═══ Dataset content
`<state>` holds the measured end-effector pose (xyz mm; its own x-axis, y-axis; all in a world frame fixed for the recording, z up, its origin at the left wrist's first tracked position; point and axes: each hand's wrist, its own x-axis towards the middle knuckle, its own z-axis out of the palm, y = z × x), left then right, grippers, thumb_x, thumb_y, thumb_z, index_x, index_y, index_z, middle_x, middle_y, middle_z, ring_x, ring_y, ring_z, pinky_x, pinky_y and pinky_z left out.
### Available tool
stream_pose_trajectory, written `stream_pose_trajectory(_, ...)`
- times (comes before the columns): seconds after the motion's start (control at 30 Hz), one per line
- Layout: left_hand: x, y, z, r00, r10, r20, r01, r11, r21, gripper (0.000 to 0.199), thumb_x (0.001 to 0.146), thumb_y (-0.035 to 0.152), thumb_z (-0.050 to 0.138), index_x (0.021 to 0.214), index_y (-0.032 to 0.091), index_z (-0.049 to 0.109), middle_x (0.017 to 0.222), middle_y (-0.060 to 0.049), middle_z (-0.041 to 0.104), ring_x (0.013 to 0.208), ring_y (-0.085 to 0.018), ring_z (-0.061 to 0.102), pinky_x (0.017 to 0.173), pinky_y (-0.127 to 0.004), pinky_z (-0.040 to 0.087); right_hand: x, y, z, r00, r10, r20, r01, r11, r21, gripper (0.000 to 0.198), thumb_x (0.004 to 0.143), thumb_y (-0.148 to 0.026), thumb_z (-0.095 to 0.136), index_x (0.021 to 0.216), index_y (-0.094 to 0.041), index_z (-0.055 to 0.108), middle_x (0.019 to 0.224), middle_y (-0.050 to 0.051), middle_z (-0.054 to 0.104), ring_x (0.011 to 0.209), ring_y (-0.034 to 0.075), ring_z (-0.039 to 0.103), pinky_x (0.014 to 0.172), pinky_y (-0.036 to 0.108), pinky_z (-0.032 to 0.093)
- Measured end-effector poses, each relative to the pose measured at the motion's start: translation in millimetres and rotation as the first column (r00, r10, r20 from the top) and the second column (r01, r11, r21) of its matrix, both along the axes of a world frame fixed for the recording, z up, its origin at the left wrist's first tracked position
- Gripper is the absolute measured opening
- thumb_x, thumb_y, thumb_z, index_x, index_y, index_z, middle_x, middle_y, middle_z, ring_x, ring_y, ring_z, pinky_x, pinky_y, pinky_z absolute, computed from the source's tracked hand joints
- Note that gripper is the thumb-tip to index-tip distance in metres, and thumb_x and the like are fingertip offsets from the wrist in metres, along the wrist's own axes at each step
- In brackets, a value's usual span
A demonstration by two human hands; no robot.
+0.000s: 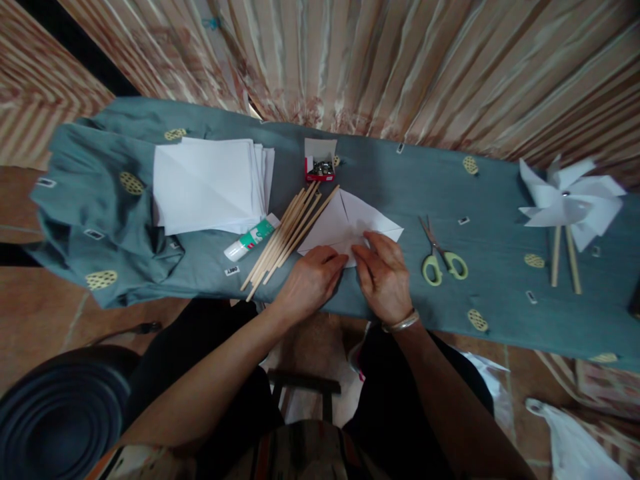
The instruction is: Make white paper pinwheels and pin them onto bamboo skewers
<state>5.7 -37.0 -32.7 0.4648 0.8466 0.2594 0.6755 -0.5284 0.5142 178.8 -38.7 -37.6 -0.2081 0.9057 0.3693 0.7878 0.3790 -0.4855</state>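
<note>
A white paper square [350, 217] with slits cut in from its corners lies on the cloth before me. My left hand [316, 275] is closed at its near edge, thumb and fingertips pinching the paper. Close beside it, my right hand [384, 275], with a bracelet at the wrist, has its thumb and bent fingers closed on the paper's near right part. The near corner is partly hidden under my fingers. Wooden sticks [290, 233] touch the paper's left side. Scissors with green handles [440, 257] lie to the right of my right hand, blades slightly apart.
A stack of white paper [205, 183] is at the left, with a glue stick [253, 237] by its corner. Behind the sticks stands an open little box of metal pins [320, 165]. Paper pinwheels [565, 193] on sticks lie far right. A striped curtain [350, 67] hangs along the back.
</note>
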Motion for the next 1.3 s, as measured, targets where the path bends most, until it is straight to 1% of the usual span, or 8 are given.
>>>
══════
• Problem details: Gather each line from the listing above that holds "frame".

• Output:
`<state>` holds the measured end-effector pose (xyz mm; its own x-axis, y-axis; all in a world frame fixed for the recording, z up, its origin at the left wrist's first tracked position; point and axes: each hand's wrist, its own x-axis towards the middle knuckle, its own z-axis out of the palm, y = z × x), left then right, grippers, thumb_x, thumb_y, thumb_z, index_x, index_y, index_z, middle_x, middle_y, middle_z, ring_x, ring_y, ring_z, pinky_x, pinky_y and pinky_z left out.
- Measured end-effector poses, each relative to the pose measured at the motion's start: translation in millimetres and rotation as the first column (r00, r10, r20 from the top) and the second column (r01, r11, r21) of its matrix, both along the axes of a world frame fixed for the recording, z up, its origin at the left wrist's first tracked position

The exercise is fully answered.